## Accelerating CosyVoice3 with NVIDIA Triton Inference Server and TensorRT-LLM

Contributed by Yuekai Zhang (NVIDIA).

### Quick Start

Launch the service directly with Docker Compose:
```sh
docker compose -f docker-compose.cosyvoice3.yml up
```

### Build the Docker Image

To build the image from scratch:
```sh
docker build . -f Dockerfile.server -t soar97/triton-cosyvoice:25.06
```

### Run a Docker Container
```sh
your_mount_dir=/mnt:/mnt
docker run -it --name "cosyvoice-server" --gpus all --net host -v $your_mount_dir --shm-size=2g soar97/triton-cosyvoice:25.06
```

### Understanding `run_cosyvoice3.sh`

The `run_cosyvoice3.sh` script orchestrates the entire workflow through numbered stages.

You can run a subset of stages with:
```sh
bash run_cosyvoice3.sh <start_stage> <stop_stage>
```
- `<start_stage>`: The stage to start from.
- `<stop_stage>`: The stage to stop after.

**Stages:**

- **Stage -1**: Clones the `CosyVoice` repository.
- **Stage 0**: Downloads the `Fun-CosyVoice3-0.5B-2512` model and its HuggingFace LLM checkpoint.
- **Stage 1**: Converts the HuggingFace checkpoint for the LLM to the TensorRT-LLM format and builds the TensorRT engines.
- **Stage 2**: Creates the Triton model repository, including configurations for `cosyvoice3`, `token2wav`, `vocoder`, `audio_tokenizer`, and `speaker_embedding`.
- **Stage 3**: Launches the Triton Inference Server for Token2Wav module and uses `trtllm-serve` to deploy CosyVoice3 LLM.
- **Stage 4**: Runs the gRPC benchmark client for performance testing.
- **Stage 5**: Runs the offline TTS inference benchmark test.
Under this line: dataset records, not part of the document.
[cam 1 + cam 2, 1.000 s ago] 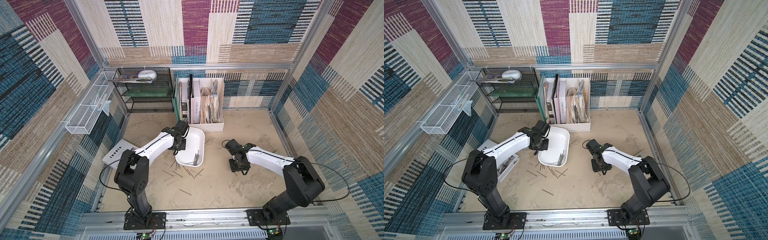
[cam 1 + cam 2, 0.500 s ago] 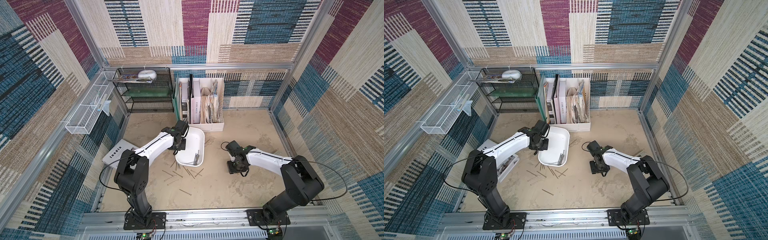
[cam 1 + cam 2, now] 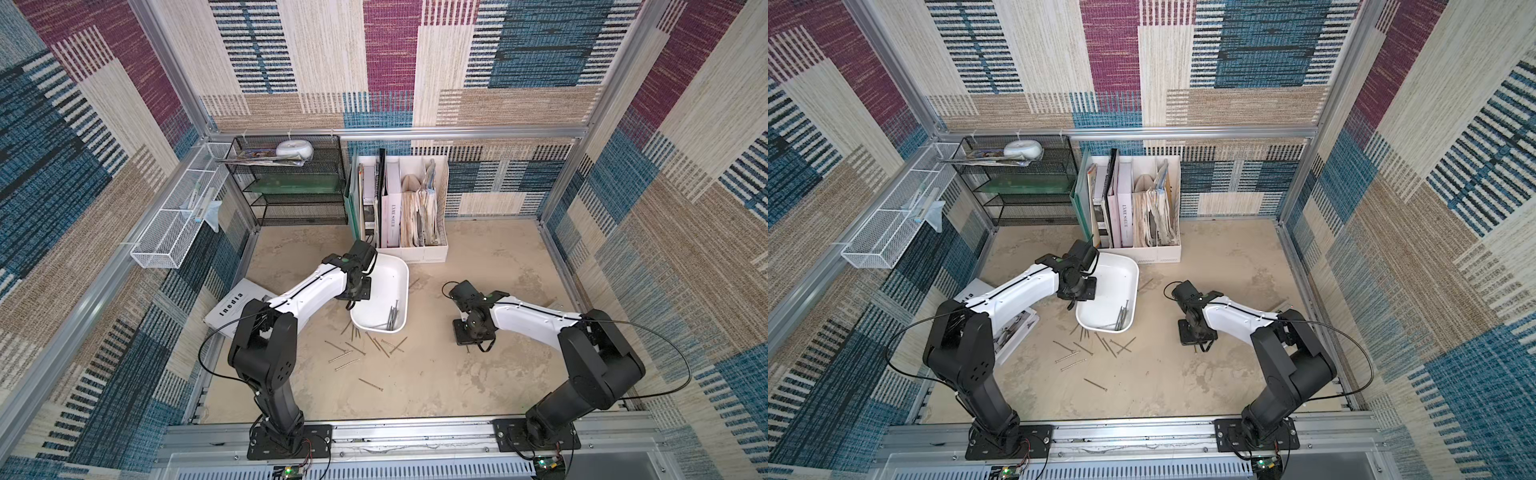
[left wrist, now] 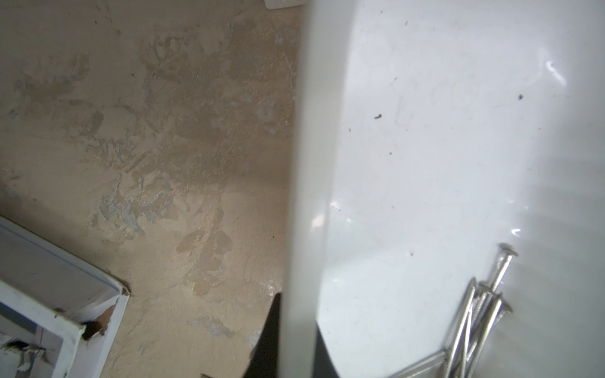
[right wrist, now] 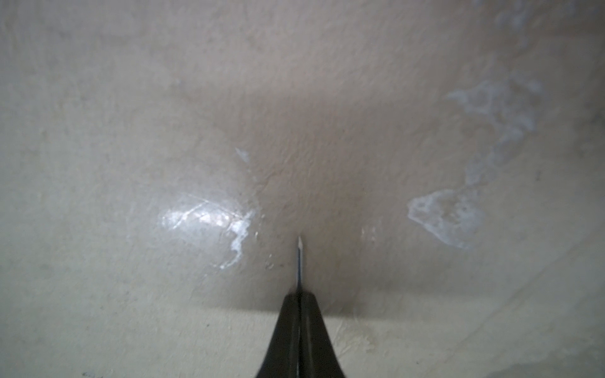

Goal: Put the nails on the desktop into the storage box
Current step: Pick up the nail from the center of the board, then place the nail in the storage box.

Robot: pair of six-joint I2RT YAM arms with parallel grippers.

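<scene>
Gripping the white box (image 3: 405, 282) by its 9 o'clock wall with the left claw (image 3: 356, 296), jaws narrow on the rim, 1 finger (image 4: 271, 340) outside and 1 inside. Found at about 11 o'clock of the middle of the sandy desk (image 3: 478, 249) in both top views, just at 6 o'clock of a white file holder (image 3: 428, 252). Gathered in its 5 o'clock corner: a small bundle of nails (image 3: 392, 318), about 6 in the left wrist view, lying close together and partly crossed. Scattered loose on the desk at 6 o'clock of the box: about 10 more, some crossing, plus 1 lone nail (image 3: 371, 383) further toward 6 o'clock. Pinching 1 nail (image 5: 299, 258) with the right claw (image 5: 298, 304), well apart from the box at its 3 o'clock, jaws closed to a slit on the shank, sharp point sticking out past the fingertips over bare desk. Touching the desk or just above it: cannot tell.
</scene>
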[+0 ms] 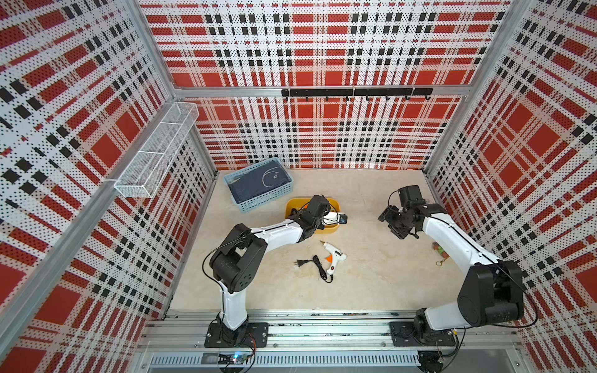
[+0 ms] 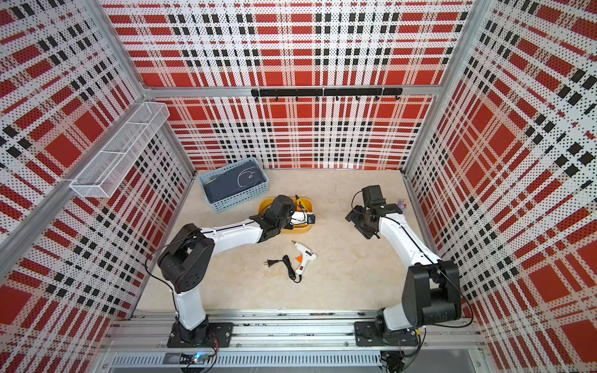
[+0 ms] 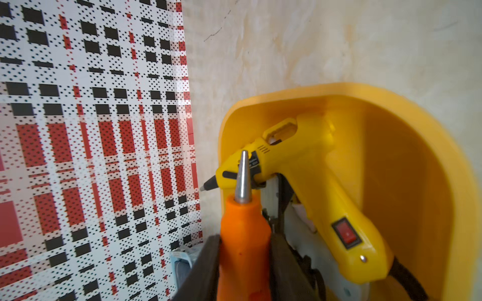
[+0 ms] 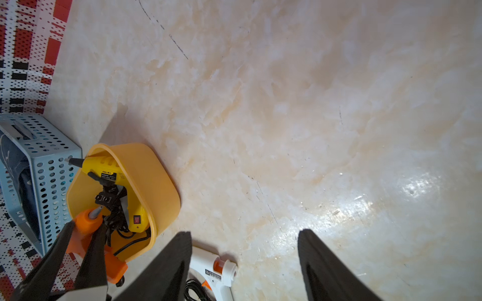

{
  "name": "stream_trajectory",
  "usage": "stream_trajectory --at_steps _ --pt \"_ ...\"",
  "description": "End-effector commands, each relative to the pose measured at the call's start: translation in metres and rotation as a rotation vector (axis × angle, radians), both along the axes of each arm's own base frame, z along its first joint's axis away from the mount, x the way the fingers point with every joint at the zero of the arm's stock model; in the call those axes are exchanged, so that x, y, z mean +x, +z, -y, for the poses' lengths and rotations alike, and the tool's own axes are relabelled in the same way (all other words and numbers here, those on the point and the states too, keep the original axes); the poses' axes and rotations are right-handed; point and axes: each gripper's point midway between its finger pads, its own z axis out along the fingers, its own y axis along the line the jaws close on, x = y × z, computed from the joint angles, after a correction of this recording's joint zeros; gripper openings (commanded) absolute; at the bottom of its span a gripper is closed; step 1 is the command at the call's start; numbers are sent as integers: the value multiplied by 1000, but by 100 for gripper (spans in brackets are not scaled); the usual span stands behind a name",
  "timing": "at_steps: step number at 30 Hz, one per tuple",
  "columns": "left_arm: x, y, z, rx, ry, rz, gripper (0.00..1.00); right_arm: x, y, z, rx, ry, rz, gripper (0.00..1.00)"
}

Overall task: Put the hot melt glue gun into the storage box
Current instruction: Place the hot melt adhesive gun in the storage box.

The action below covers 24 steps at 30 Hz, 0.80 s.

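While left end effector (image 3: 243,237) clamps orange gun (image 4: 84,224) | storage box (image 3: 407,169): yellow gun (image 3: 307,166) inside | right end effector (image 4: 245,233): spread

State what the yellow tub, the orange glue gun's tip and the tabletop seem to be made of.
The storage box: probably moulded plastic; smooth, seamless rounded walls with a soft sheen. The orange glue gun's tip: apparently bare metal; silvery with a bright highlight. The tabletop: glossy and marble-patterned, with glare; whether stone or laminate cannot be told.

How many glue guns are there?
3: a yellow glue gun in the yellow tub, an orange glue gun in the left gripper over it, a white glue gun on the table. White plastic under the yellow one may be a fourth.
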Motion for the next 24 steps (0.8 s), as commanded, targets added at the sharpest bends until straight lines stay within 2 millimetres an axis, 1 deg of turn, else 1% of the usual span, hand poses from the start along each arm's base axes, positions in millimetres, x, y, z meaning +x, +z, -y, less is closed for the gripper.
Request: stream_trajectory --at_steps 1,5,8,10,11,15,18,20,22,24 --pt "11 -9 8 -52 18 -34 0 0 9 0 22 -2 37 72" --pt "33 -5 13 -61 38 -11 0 -3 6 2 30 -11 33 72" --pt "49 8 11 -58 52 28 0 -6 5 7 29 -22 29 72" --pt "58 17 9 -59 56 43 0 -7 4 9 30 -27 29 72" --pt "61 18 7 -57 55 45 0 -8 3 10 31 -31 25 72" --pt "61 9 2 -70 59 18 0 -8 0 13 39 -43 23 72" --pt "56 -4 6 -86 61 -8 0 -6 0 13 44 -45 25 72" --pt "55 -7 11 -99 68 -7 0 -5 -1 12 48 -47 24 72" --pt "59 0 13 -118 92 26 0 -4 -1 12 48 -46 23 72" --pt "66 20 16 -165 123 69 0 -2 1 11 51 -43 26 72"
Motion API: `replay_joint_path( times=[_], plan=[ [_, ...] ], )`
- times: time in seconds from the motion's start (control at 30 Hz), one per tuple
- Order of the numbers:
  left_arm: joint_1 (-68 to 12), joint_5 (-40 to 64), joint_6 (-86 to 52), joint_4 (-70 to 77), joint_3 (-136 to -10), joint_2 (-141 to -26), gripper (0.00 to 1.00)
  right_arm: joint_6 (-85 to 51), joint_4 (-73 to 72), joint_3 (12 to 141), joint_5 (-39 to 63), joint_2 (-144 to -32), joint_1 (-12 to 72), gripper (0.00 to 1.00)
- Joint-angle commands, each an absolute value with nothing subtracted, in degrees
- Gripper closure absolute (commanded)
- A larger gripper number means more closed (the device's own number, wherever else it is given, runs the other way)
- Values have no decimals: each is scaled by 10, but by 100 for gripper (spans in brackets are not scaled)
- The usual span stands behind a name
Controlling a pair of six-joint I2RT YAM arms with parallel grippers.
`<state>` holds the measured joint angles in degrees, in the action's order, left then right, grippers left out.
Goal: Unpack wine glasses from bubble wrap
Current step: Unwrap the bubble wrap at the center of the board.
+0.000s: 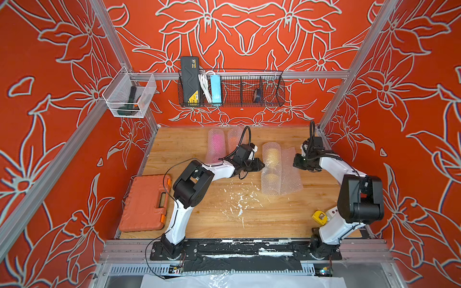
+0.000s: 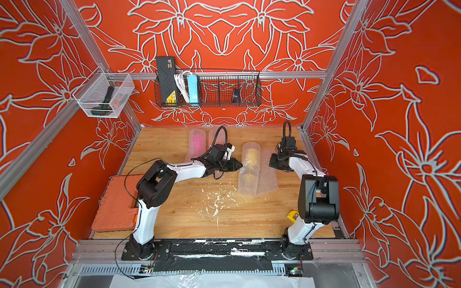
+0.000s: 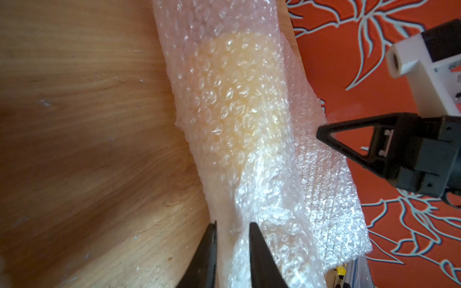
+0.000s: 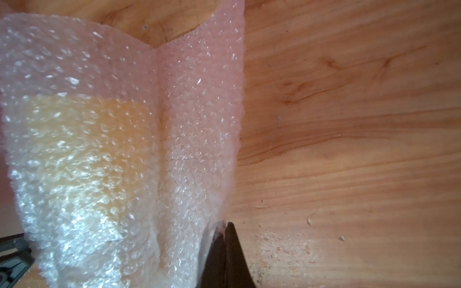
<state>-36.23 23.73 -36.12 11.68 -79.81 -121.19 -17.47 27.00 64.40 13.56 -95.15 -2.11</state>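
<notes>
Mid-frame, your right end effector (image 4: 225,225) clenches flap of clear bubble-wrap sheet (image 4: 199,124); left end effector (image 3: 232,223) slightly parted astride its roll.

Both arms are the same build.

Left white-shelled arm (image 1: 179,219): glossy white plastic links, a boxy matte black joint housing (image 1: 192,184) and a flat black base plate (image 1: 172,250). A thin black cable (image 1: 166,174) runs loose along it. A thicker black hose (image 1: 248,132) arches over the black wrist camera box (image 1: 243,150).

Right white-shelled arm (image 1: 334,229): identical, with small round holes in the lower shell.

Left gripper (image 3: 233,225): black, with tapered, blade-like fingers (image 3: 259,249).

Right gripper (image 3: 320,132): black, each finger an open triangular frame, small screw heads on the body. Behind it sits a white block (image 3: 411,64) with a round recess.
</notes>
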Motion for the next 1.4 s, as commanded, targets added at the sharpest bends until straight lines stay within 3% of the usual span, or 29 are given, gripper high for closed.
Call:
replay_joint_path(
  times=[0.0,0.73,1.2,1.37],
  plan=[
    [-366,252,-364,129,-815,-1193,76,-178,287,642,119,-931,-48,100],
    [-419,314,-370,39,-1098,-1398,72,-140,402,828,55,-1037,-186,100],
    [-415,307,-355,33,-1082,-1372,72,-149,381,820,79,-1037,-229,100],
    [-403,309,-350,43,-1036,-1325,72,-150,384,822,107,-1036,-227,75]
  ],
)
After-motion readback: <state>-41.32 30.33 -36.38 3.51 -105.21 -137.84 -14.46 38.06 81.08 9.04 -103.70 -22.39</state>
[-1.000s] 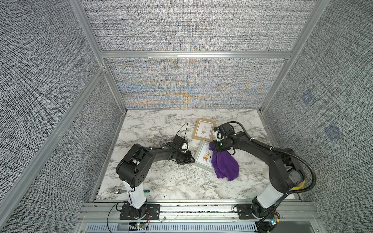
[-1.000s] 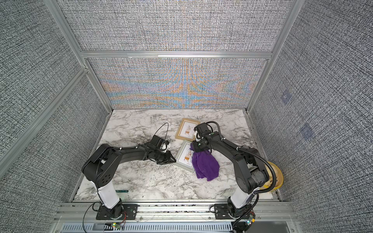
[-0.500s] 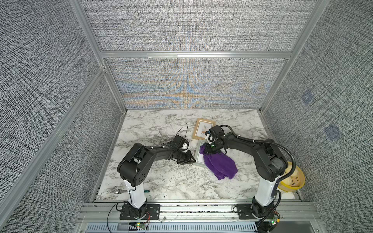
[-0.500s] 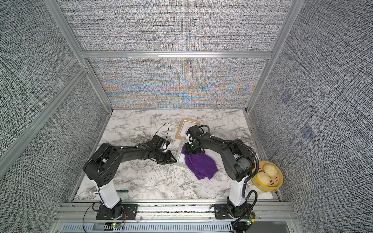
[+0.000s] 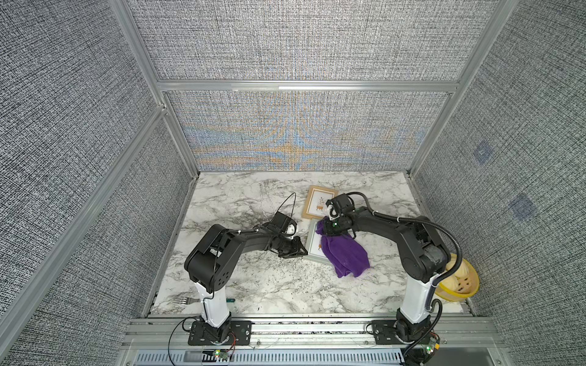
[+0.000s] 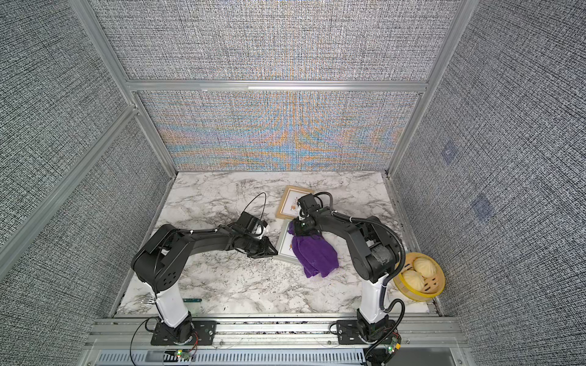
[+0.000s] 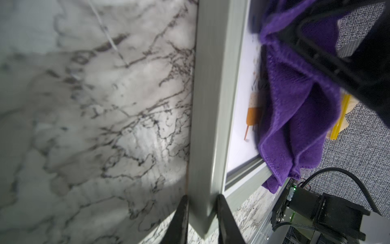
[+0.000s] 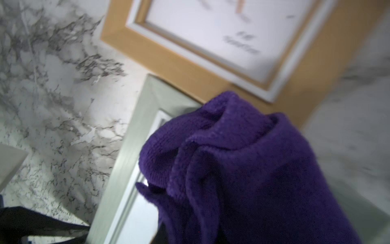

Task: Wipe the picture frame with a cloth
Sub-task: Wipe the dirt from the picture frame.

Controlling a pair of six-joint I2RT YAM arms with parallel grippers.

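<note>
Where the marble worktop [image 5: 253, 285] fills the floor of the grey-walled cell, the left arm [image 5: 241, 247] and right arm [image 5: 390, 228] both reach inward to its middle. Between them lies the grey picture frame [image 5: 312, 250], its near edge turned slightly toward the left arm. The purple cloth [image 5: 345, 256] is draped over the frame's right half and spills off its near right corner onto the marble; the left strip of the print stays uncovered in both top views. A wooden frame [image 5: 318, 202] lies flat just beyond the grey frame's far end. At the worktop's near right corner, partly behind the right arm, a yellow basket [image 5: 466, 285] holds pale buns [image 6: 423, 266]. The left pincer [image 7: 201, 196] is clamped on the grey frame's near left corner, one finger on each side of the border. The right pincer [image 5: 328, 231] is closed on the cloth's bunched far end, above the frame's far part. A fork [image 5: 185, 299] lies at the near left edge.
</note>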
### Export Models and Launch Server

Inside the Docker container, prepare the models and start the Triton server by running stages 0-3:
```sh
# This command runs stages 0, 1, 2, and 3
bash run_cosyvoice3.sh 0 3
```

### Benchmark with client-server mode

To benchmark the running Triton server, run stage 4:
```sh
bash run_cosyvoice3.sh 4 4

# You can customize parameters such as the number of tasks inside the script.
```
The following results were obtained by decoding on a single L20 GPU.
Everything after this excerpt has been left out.